Bethune was a national figure, an influential member of Franklin Roosevelt’s “Black Cabinet,” serving from 1936 to 1943 with the National Youth Administration. She was one of three black consultants to the United States delegation that framed the United Nations charter. She founded the National Council of Negro Women. An active Methodist, she was a delegate to four General Conferences.

The focus of Bethune’s career, however, was the betterment of African American young people, and the centerpiece of her career was Bethune-Cookman College.

Mary McLeod Bethune taught in the south for several years before founding the Daytona Normal and Industrial Institute for Girls in 1904. The school opened with five little girls and her own son, Albert. Twelve years later, she established the Mary McLeod Hospital and Training School for Nurses, the only nurses’ training school for African Americans on the east coast.

Cookman Institute was founded by the Methodist Episcopal Church’s Freedmen’s Aid Society in 1872. It was the first school established by that denomination in Florida. In 1924, Bethune and Cookman merged, forming the Daytona-Cookman Collegiate Institute. It was renamed Bethune-Cookman College in 1929.  With the introuction of a Master’s program, it was renamed Bethune-Cookman University in 2007.

Mary McLeod Bethune was president of the college from 1904 to 1942 and from 1946 to 1947. It was accredited as a junior college in 1934 and became a four-year college in 1941. Bethune-Cookman University maintains close ties to The United Methodist Church.

In 1953, Mary McLeod Bethune’s home on the college campus was dedicated as the Mary McLeod Bethune Foundation. It is now a museum that recalls her many contributions to her people, her church, and her country.

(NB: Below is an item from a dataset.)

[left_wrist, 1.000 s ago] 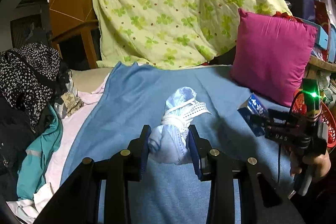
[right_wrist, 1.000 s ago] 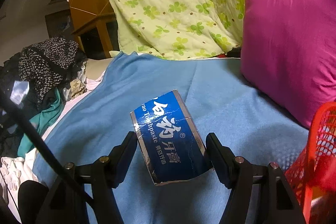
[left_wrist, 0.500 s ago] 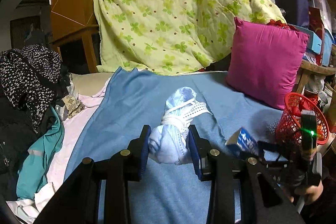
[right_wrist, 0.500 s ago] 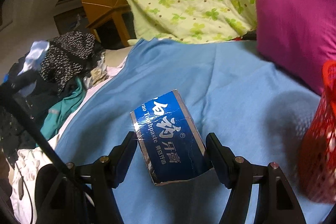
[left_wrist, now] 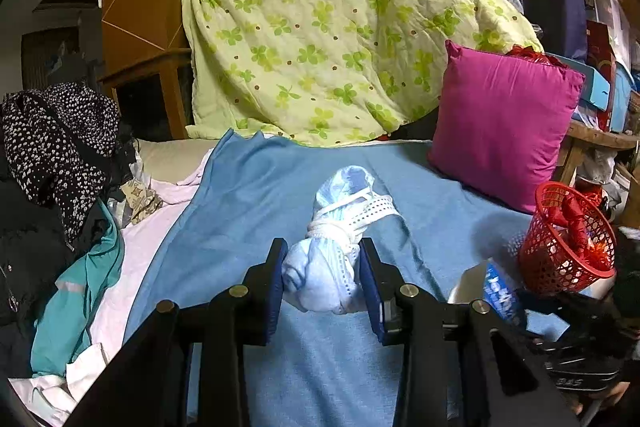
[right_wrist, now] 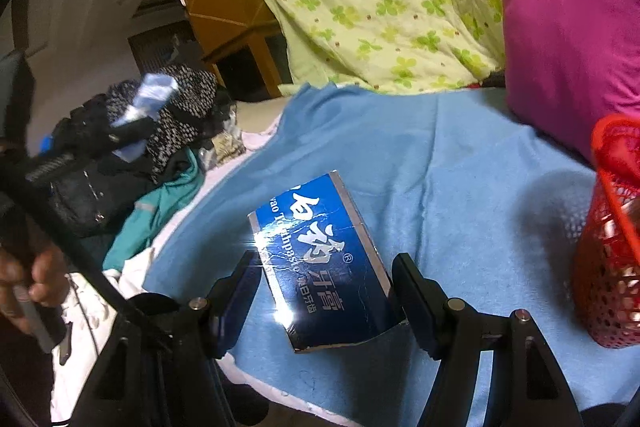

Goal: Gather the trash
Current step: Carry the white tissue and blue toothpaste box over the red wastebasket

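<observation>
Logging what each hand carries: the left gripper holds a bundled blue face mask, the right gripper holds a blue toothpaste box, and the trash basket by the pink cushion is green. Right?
Nearly. The mesh plastic basket beside the magenta cushion is red, not green, as both wrist views show. The rest holds: the left gripper grips the bundled pale-blue face mask, and the right gripper grips the blue toothpaste box.

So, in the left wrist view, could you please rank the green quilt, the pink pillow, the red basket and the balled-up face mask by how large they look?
1. green quilt
2. pink pillow
3. and 4. red basket and face mask, clamped in the left gripper: similar, and the mask's nearness inflates it, so unranked.
</observation>
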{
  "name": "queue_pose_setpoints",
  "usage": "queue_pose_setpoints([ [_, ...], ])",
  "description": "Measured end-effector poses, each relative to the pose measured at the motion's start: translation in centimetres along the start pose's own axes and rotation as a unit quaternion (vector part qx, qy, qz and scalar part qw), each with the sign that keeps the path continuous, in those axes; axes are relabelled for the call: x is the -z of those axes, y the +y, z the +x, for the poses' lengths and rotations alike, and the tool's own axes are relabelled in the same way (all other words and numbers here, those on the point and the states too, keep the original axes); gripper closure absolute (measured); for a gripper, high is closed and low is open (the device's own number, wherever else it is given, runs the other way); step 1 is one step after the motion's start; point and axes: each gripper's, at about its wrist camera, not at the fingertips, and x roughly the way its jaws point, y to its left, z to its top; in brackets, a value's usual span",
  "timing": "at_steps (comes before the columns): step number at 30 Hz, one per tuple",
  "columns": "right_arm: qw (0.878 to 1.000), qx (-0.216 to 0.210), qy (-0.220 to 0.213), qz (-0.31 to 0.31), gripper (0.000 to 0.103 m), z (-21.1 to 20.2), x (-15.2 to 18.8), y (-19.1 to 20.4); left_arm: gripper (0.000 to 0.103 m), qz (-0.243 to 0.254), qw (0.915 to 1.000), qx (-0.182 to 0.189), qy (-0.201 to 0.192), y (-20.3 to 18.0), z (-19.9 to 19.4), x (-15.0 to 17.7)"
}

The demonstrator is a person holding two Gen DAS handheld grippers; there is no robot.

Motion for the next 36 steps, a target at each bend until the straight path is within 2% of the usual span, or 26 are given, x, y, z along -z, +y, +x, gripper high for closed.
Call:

Bethune’s last Will and Testament concludes, “If I have a legacy to leave my people, it is my philosophy of living and serving. As I face tomorrow, I am content. I pray now that my philosophy may be helpful to those who share my vision of a world of peace.”

Points of interest at this Heritage Landmark: Mary McLeod Bethune’s two-story frame home was built about 1914, and she lived there until her death. The home is now open as a museum with memorabilia from her life and work. Among these are her books, personal papers, trophies, plaques, and photographs. She also had an extensive collection of elephant figurines, an animal she admired for its strength and powers of memory.

Mary McLeod Bethune is buried on the campus, adjacent to the home that she willed to the American people.

Special events: Mary McLeod Bethune’s birthday (July 2) is celebrated each year, as is Founder’s Day (October 2). Bethune’s death (May 18) is also commemorated annually.

Area attractions: In the area are the beaches of Florida’s Atlantic coast; Ocala National Forest, just west of Daytona Beach; and Orlando, fifty miles southwest on Interstate 4.

To visit: The home is open Monday and Wednesday, 9:15-11:30 a.m., 1-2 p.m. Tuesday and Thursday, 1-4:30 p.m. Friday, 10:15-11:30 a.m., 3-4:30 p.m. Tours are limited to 20 persons at a time. It is best to visit while school is in session, September through July.

Location: Within the boundaries of the Florida Annual Conference in Volusia County, Florida. The Mary McLeod Bethune Home (headquarters of the Bethune Foundation) and her grave are on the campus of Bethune-Cookman University, 640 Dr. Mary McLeod Bethune Boulevard, Daytona Beach, FL.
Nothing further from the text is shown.